The 2005 ASEAN Para Games, officially known as the 3rd ASEAN Para Games, was a Southeast Asian disabled multi-sport event held in Manila, Philippines from 14 to 20 December 2005, nine days after the 2005 Southeast Asian Games. This was the first and the only time so far Philippines hosted the ASEAN Para Games.

Philippines is the third country to host the ASEAN Para Games after Malaysia and Vietnam. Approximately 1000 athletes from 11 participating nations participated at the games which featured 394 events in 10 sports. The games was opened by Lito Atienza, the Mayor of Manila at the Rizal Memorial Stadium.

The final medal tally was led by Thailand, followed by Vietnam and Malaysia with host Philippines in sixth place. Several Games and National records were broken during the games.
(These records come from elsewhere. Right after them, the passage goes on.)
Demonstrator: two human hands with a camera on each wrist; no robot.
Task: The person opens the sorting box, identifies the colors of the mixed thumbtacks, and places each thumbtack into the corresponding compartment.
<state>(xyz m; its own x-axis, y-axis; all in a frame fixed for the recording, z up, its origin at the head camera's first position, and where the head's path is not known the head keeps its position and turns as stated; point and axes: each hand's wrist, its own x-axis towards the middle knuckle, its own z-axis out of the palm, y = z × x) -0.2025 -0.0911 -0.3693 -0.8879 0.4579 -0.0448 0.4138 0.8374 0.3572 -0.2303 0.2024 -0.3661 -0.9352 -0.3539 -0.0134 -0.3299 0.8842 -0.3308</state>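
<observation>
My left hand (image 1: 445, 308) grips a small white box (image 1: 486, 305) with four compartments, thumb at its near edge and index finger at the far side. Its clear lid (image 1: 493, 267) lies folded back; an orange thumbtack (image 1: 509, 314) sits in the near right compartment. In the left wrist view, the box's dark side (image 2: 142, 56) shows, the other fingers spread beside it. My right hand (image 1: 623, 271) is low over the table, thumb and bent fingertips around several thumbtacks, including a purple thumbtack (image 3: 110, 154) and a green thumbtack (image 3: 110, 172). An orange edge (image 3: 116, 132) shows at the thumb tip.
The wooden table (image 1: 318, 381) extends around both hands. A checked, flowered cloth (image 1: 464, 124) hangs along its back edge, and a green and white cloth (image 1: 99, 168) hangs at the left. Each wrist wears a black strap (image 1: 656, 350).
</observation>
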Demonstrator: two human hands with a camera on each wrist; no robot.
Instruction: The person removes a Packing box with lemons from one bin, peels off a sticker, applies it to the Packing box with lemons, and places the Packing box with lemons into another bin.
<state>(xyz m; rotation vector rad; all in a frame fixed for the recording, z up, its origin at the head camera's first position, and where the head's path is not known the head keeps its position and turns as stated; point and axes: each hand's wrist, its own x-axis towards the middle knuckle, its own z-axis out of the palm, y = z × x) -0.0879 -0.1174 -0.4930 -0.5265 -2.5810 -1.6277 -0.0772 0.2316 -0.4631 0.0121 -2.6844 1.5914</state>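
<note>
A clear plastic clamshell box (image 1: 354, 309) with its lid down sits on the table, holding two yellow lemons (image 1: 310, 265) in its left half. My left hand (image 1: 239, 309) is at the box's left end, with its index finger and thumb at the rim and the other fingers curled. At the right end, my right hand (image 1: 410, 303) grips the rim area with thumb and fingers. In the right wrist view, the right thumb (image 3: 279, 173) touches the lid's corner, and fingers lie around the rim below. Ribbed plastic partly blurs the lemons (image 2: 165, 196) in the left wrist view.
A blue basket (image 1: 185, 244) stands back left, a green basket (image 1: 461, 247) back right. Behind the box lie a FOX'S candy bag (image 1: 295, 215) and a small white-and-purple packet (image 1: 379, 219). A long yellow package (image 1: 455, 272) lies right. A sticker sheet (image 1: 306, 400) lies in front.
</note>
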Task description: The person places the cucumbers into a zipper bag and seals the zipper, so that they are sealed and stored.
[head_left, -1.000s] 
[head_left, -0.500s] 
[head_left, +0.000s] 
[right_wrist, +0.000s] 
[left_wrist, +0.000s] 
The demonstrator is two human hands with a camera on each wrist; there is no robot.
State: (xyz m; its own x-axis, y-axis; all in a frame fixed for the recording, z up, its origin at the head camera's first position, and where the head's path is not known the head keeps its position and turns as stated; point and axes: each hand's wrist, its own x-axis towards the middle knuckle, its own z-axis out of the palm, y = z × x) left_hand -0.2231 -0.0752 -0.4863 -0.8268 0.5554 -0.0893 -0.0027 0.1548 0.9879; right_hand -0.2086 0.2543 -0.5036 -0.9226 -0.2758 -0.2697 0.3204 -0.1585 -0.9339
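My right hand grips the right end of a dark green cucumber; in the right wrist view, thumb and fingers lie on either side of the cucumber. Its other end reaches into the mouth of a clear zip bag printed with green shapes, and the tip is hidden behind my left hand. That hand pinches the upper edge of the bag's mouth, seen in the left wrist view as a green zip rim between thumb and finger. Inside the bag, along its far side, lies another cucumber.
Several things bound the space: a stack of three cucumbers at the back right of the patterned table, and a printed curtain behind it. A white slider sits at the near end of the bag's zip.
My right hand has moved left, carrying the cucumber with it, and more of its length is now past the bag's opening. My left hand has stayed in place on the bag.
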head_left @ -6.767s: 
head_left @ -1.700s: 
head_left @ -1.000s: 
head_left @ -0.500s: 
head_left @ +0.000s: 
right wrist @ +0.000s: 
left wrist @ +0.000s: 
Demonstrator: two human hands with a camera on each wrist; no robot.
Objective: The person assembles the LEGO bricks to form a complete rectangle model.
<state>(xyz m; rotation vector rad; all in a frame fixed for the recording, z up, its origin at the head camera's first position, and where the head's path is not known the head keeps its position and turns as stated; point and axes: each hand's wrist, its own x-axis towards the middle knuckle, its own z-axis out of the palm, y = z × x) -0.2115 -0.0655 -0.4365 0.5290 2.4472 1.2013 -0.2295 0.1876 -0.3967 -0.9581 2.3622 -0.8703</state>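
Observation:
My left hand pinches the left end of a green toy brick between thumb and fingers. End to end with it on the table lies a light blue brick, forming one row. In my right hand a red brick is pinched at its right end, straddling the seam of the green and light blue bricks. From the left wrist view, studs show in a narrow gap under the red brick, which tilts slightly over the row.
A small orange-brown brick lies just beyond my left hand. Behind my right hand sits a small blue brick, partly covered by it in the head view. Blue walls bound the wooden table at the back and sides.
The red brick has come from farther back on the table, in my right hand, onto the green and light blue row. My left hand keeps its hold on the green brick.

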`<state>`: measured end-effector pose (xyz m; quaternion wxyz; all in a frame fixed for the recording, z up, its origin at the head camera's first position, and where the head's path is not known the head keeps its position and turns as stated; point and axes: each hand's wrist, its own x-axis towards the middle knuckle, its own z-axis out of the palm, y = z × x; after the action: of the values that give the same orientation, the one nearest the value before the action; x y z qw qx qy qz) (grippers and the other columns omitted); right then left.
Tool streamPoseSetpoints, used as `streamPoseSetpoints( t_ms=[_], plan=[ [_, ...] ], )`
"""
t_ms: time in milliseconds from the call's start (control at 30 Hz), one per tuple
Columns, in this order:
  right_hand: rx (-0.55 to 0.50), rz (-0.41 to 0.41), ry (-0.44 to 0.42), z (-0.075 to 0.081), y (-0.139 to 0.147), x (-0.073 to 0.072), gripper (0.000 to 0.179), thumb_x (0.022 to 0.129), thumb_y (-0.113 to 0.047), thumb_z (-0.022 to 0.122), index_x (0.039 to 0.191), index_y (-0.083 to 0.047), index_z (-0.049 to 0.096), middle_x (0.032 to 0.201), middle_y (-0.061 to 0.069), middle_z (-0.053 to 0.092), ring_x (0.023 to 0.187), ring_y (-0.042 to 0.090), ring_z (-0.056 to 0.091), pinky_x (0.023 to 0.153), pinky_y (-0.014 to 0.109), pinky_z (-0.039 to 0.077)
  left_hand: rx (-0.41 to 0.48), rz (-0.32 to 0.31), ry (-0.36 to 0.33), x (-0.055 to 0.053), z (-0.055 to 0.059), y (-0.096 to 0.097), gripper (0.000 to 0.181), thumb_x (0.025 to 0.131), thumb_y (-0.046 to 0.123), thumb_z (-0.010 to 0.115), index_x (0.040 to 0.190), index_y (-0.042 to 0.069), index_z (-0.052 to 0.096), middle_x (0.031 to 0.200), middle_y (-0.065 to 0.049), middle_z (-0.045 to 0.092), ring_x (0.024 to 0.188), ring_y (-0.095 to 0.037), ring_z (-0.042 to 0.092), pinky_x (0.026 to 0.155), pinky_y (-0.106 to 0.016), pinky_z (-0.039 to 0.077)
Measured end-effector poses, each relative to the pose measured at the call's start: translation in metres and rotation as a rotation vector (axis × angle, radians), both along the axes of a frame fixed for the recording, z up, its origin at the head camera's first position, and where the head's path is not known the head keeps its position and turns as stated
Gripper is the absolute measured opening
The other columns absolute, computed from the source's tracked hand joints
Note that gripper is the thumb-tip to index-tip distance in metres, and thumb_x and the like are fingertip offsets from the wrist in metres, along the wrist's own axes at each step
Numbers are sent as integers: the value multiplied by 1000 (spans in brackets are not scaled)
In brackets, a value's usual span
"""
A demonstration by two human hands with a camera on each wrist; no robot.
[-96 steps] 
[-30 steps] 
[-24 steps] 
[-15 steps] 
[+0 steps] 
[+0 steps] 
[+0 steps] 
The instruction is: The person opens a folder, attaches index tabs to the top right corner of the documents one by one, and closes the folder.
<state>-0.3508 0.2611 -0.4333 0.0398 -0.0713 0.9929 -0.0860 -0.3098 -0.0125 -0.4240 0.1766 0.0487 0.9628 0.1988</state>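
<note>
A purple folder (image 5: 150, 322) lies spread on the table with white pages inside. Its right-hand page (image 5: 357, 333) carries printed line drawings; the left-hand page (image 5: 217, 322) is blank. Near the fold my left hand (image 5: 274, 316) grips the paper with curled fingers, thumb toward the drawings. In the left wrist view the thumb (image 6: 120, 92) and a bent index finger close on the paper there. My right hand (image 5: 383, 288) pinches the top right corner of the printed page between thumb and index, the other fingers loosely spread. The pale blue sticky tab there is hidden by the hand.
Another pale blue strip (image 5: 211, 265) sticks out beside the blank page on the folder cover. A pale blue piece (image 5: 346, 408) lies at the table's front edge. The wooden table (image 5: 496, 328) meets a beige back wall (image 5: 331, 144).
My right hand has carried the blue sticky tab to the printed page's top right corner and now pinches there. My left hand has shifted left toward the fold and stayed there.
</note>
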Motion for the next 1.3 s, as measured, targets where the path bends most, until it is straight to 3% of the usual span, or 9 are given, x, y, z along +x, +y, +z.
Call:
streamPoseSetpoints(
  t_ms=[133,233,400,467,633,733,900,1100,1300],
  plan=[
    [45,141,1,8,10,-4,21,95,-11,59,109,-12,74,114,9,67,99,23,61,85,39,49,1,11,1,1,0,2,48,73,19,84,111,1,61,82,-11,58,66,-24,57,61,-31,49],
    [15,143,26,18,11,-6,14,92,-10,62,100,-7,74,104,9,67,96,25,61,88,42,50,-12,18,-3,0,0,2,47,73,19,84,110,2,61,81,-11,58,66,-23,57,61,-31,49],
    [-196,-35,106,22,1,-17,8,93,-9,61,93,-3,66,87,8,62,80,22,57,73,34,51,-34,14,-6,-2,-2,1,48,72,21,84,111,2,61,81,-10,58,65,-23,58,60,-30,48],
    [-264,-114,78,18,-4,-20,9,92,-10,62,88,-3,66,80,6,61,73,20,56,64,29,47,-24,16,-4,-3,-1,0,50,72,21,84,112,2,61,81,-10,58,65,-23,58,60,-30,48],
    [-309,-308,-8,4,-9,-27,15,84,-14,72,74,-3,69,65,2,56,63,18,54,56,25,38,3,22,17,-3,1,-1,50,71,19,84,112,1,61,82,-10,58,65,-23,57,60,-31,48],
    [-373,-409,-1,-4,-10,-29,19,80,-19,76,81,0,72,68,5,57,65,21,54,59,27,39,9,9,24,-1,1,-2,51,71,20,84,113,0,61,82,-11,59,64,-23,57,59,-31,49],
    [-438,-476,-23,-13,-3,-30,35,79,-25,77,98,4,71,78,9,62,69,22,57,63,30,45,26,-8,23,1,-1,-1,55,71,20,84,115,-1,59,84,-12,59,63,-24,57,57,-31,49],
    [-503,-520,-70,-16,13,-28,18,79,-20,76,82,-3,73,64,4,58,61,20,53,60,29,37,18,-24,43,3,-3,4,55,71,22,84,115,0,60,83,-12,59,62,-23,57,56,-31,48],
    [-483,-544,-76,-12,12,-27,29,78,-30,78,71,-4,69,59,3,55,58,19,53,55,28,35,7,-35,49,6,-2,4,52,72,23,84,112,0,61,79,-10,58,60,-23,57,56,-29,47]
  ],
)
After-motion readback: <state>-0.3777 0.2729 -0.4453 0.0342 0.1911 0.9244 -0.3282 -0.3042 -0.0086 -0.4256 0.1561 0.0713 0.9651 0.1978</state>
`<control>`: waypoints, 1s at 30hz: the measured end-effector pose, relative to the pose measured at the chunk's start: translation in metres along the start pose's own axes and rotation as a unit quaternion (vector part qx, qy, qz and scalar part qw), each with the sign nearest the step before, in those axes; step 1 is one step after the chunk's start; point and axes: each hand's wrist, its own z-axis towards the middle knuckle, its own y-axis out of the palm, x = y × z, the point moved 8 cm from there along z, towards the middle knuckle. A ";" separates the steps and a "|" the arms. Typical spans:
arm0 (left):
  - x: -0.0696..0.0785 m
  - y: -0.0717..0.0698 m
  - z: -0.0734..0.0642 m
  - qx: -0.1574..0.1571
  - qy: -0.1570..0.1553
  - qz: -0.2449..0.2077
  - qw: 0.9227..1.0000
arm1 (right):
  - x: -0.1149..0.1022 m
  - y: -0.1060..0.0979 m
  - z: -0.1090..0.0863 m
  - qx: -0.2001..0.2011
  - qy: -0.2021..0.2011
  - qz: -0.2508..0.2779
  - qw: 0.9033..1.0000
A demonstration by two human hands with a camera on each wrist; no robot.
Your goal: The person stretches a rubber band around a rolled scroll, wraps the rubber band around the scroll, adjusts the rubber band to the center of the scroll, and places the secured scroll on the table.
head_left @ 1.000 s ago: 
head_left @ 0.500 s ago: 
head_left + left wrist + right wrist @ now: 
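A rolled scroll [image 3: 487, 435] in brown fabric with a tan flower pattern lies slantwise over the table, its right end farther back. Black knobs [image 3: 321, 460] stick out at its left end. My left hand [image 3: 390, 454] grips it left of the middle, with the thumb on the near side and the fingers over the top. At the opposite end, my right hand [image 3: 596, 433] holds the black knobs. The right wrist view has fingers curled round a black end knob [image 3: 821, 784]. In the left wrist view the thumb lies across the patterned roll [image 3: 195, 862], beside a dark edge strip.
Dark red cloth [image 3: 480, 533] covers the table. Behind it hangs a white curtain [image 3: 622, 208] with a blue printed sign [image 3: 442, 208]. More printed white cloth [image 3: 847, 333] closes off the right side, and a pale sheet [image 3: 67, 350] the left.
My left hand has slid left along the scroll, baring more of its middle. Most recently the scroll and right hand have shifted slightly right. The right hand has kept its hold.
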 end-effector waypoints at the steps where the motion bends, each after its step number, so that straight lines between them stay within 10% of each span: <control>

The games were deemed generally successful, with the rising standards of disabled sports competition amongst the Southeast Asian nations.

==Development and preparation==
The 3rd ASEAN Para Games Organising Committee was formed to oversee the staging of the games.

===Venues===
The 3rd ASEAN Para Games had 11 venues for the games.
| City | Competition Venue | Sports |
| Manila | Rizal Memorial Sports Complex |
| Rizal Memorial Coliseum | Judo |
| Rizal Memorial Stadium | Opening and closing ceremony, Athletics |
| Rizal Memorial Swimming Pool | Swimming |
| Rizal Memorial Tennis Court | Wheelchair Tennis |
Other
| Emilio Aguinaldo College Gymnasium | Powerlifting, Wheelchair Basketball |
| GSIS Hall | Chess |
| Ninoy Aquino Gym | Table tennis |
| PSC Badminton Hall | Badminton |
| San Andres Gym | Goalball |
| Baywalk, Roxas Blvd, Manila Yacht Club | Sailing demo |

==Marketing==

===Logo===

Buboy Butanding, a whale shark, is the official mascot of the Games.

The logo of the 2005 ASEAN Para Games is an image of an athlete reaching for the stars. The logo was inspired by previous Paralympic Games logos and the 1992 Summer Olympics logo. The four colours represent the four primary colours of the Philippine flag. The three stars symbolise the three main geographical regions of the Philippines as well as the three objectives of the games. The upward position of the arm symbolises the aspiration for equality and regional unity.

===Mascot===
The mascot of the 2005 ASEAN Para Games is a whale shark named Buboy Butanding. The whale shark is said to be the largest fish in the world, which can be seen in the waters off the eastern coast of the province of Sorsogon.

===Songs===
The games' theme song is Power Of My Dream sung by Broadway actress and Tony Award winner Lea Salonga.

==The games==
===Opening ceremony===
The opening ceremony was held at the Rizal Memorial Stadium on 14 December 2005 at 20:00 (PST). The games was opened by Manila's Mayor, Lito Atienza.

===Closing ceremony===
The closing ceremony was held at the Rizal Memorial Stadium on 20 December 2005 at 20:00 (PST). The ASEAN Para Games responsibilities was handed over to Thailand, host of the 2008 ASEAN Para Games.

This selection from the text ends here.